§ **Problem to solve**
Exactly the lines from the opening of the records through the line containing "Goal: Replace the" should be copied, with both included.

§ **Extracted entries**
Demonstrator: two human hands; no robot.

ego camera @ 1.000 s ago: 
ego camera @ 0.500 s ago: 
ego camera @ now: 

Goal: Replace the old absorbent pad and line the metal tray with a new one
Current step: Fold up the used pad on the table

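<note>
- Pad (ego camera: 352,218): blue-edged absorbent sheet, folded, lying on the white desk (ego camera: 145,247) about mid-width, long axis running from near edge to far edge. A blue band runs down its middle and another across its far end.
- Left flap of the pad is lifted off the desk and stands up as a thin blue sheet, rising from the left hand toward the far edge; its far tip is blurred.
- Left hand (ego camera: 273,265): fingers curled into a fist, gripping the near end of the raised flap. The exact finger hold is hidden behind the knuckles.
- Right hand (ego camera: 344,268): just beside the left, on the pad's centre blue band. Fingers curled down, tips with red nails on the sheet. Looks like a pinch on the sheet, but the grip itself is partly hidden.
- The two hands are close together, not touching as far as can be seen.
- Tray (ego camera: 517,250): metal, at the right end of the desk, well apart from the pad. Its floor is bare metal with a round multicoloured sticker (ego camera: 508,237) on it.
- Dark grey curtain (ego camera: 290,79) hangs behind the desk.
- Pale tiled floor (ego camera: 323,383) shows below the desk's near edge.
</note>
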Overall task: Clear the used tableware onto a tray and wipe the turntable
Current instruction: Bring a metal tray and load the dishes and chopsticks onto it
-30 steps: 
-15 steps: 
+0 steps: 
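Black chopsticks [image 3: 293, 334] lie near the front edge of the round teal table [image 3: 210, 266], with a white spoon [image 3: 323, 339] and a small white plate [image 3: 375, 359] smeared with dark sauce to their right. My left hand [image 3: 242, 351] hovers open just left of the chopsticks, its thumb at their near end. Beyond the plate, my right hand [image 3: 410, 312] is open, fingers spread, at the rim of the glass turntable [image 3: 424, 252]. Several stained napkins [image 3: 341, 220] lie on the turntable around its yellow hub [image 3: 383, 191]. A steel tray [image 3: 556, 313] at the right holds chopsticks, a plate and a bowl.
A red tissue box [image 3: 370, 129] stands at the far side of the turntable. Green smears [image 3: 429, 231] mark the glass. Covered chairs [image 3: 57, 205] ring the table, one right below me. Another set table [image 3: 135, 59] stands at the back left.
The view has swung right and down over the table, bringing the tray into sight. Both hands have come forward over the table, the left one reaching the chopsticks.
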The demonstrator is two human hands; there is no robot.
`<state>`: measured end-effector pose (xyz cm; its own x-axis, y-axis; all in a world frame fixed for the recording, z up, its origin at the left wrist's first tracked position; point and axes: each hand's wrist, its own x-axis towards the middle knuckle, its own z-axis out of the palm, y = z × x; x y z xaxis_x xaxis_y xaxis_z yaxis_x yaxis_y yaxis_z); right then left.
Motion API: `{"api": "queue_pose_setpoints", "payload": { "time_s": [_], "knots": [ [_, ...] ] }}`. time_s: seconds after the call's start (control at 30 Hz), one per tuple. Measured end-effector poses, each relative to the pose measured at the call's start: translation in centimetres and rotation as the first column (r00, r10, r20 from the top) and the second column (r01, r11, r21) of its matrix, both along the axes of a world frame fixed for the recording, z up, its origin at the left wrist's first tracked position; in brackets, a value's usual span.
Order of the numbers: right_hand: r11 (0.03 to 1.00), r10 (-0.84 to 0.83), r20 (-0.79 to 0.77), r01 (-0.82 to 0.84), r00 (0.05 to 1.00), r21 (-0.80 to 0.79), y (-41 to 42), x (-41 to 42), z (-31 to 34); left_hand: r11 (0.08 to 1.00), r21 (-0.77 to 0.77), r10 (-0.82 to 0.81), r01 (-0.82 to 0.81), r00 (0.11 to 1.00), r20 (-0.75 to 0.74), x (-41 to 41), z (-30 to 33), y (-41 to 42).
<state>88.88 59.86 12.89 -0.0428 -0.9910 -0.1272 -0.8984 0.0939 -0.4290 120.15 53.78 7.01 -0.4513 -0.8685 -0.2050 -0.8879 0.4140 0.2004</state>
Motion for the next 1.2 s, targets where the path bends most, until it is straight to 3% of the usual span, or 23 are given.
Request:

§ **Response**
Demonstrator: two human hands; no robot.

ego camera @ 1.000 s ago: 
ego camera @ 0.500 s ago: 
ego camera @ now: 

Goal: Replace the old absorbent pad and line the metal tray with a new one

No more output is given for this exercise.